3. Katılanın aşamalarda oluşa uygun beyanlarda bulunduğu belirlenmiştir.
4. Tanıklar M.G. ve F.Y.’nin soruşturma ve Asliye Ceza Mahkemesinde alınan katılan anlatımına uygun beyanları ile görevli ve yetkili Ağır Ceza Mahkemesinde alınan beyanlarının birbirleri ile çelişkili olduğu anlaşılmıştır.

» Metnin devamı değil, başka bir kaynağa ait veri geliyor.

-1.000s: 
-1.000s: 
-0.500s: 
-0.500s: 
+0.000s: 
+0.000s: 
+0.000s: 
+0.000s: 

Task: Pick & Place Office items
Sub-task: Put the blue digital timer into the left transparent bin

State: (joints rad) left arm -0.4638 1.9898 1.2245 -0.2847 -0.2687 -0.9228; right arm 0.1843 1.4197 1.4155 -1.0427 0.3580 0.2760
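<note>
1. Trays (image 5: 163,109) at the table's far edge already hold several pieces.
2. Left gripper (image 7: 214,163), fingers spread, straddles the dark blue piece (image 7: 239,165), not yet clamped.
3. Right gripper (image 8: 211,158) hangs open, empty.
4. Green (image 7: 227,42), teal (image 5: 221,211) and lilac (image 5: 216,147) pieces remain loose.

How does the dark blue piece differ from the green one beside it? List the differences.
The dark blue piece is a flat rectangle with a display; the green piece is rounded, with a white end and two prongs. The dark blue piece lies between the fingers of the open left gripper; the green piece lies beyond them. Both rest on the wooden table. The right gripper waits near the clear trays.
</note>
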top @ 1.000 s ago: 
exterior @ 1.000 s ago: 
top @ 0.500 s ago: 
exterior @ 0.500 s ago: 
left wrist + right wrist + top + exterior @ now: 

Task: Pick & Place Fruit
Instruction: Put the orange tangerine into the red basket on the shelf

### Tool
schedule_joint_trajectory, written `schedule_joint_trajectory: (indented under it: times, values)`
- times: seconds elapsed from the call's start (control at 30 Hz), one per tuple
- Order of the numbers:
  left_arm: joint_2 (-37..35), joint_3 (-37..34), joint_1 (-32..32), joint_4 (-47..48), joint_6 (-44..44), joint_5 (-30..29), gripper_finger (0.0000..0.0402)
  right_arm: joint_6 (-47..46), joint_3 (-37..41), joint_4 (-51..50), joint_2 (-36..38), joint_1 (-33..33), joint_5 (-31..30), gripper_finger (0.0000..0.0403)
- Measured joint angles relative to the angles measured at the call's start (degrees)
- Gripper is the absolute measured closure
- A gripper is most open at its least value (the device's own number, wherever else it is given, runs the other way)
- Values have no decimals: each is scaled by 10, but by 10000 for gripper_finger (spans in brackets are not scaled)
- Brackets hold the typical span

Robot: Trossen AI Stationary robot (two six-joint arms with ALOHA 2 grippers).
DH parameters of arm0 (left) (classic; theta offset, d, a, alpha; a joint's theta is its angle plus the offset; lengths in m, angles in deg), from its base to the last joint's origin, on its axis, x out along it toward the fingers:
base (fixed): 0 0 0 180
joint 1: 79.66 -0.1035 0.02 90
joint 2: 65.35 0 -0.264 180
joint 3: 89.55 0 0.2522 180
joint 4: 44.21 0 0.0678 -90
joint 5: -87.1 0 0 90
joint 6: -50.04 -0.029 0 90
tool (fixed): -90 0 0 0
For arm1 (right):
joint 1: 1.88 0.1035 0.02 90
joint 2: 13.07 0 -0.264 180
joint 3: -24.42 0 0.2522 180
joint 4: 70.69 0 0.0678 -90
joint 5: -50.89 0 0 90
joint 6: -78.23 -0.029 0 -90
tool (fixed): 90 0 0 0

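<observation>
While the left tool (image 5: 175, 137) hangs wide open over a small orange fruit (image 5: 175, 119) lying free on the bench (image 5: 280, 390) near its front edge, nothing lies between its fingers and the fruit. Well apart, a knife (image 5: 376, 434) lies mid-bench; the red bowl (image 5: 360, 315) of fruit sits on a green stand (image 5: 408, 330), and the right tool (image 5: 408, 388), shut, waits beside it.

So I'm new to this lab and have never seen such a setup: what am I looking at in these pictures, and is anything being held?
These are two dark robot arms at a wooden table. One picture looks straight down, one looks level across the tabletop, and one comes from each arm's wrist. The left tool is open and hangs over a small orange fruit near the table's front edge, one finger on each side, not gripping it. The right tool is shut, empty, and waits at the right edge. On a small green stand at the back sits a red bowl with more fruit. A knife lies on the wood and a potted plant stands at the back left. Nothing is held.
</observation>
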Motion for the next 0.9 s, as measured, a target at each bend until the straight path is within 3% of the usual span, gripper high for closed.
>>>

5. Mahkemece, Hukukî Süreç baslığı altında (3) numaralı paragrafta bilgilerine yer verilen Yargıtay
bozma ilâmına uyulmasına karar verilerek gereklerinin yerine getirildigi belirlenmistir.
IV. GEREKÇE
Katılanın tüm aşamalardaki tutarlı anlatımları ve bu anlatımları ile örtüşen tanılar F.Y. ve M.G.’nin olayın yakın zamanında alınan soruşturma ve Asliye Ceza Mahkemesinde alınan kovuşturma aşamasındaki beyanları ile sanığın olay günü oluşa kısmen uygun düşer şekilde işyerine gittiğini kabul eden savunması hep birlikte dikkate alındığında, sanığın olay ve olgular kısmında ayrıntılı belirtildiği şekilde katılana ait işyerine geldiği ve katılandan alacağı olan parayı istediği buna karşılık aralarında çıkan tartışma sonucunda sanığın katılana hitaben “buraya gelip oturacağım, müşterilerine çelme takıp pislik yapacağım, rezalet çıkaracağım, gelip seni rahatsız edeceğim, pislik çıkaracağım, herşeyi yaparım” şeklinde sair tehdit içerikli sözler söylediğinin anlaşılması karşısında eylemine uyan 5237 sayılı Kanun’un 150 nci maddesinin birinci fıkrası delaletiyle 106 ncı maddesinin birinci fıkrasının ikinci cümlesinde düzenlenen sair tehdit suçundan mahkumiyet kararı verilmesi gerekliliği gözetilmeksizin tanıklar F.Y. ve M.G.’nin tam bir çelişki içermeyen, uzun süre geçtiğinden hatırlanmadığı gibi kaçamaklı anlatımlar içeren Ağır Ceza Mahkemesince alınan beyanlarının çelişki oluşturduğu gerekçesi ile delillerin takdirinde hataya düşülerek yazılı şekilde kurulan hüküm bu yönüyle hukuka aykırı bulunmuştur.
V. KARAR
Gerekçe bölümünde açıklanan nedenle … 4.Ağır Ceza Mahkemesinin, 18.10.2022 tarihli ve 2022/165 Esas, 2022/469 Karar sayılı kararına yönelik katılan vekilinin temyiz istemleri yerinde görüldüğünden hükmün, 1412 sayılı Kanun’un 321 inci maddesinin birinci fıkrası gereği, Tebliğname’ye aykırı olarak, oy birliğiyle BOZULMASINA,
Dava dosyasının, Mahkemesine gönderilmek üzere Yargıtay Cumhuriyet Başsavcılığına tevdiine,
11.05.2023 tarihinde karar verildi.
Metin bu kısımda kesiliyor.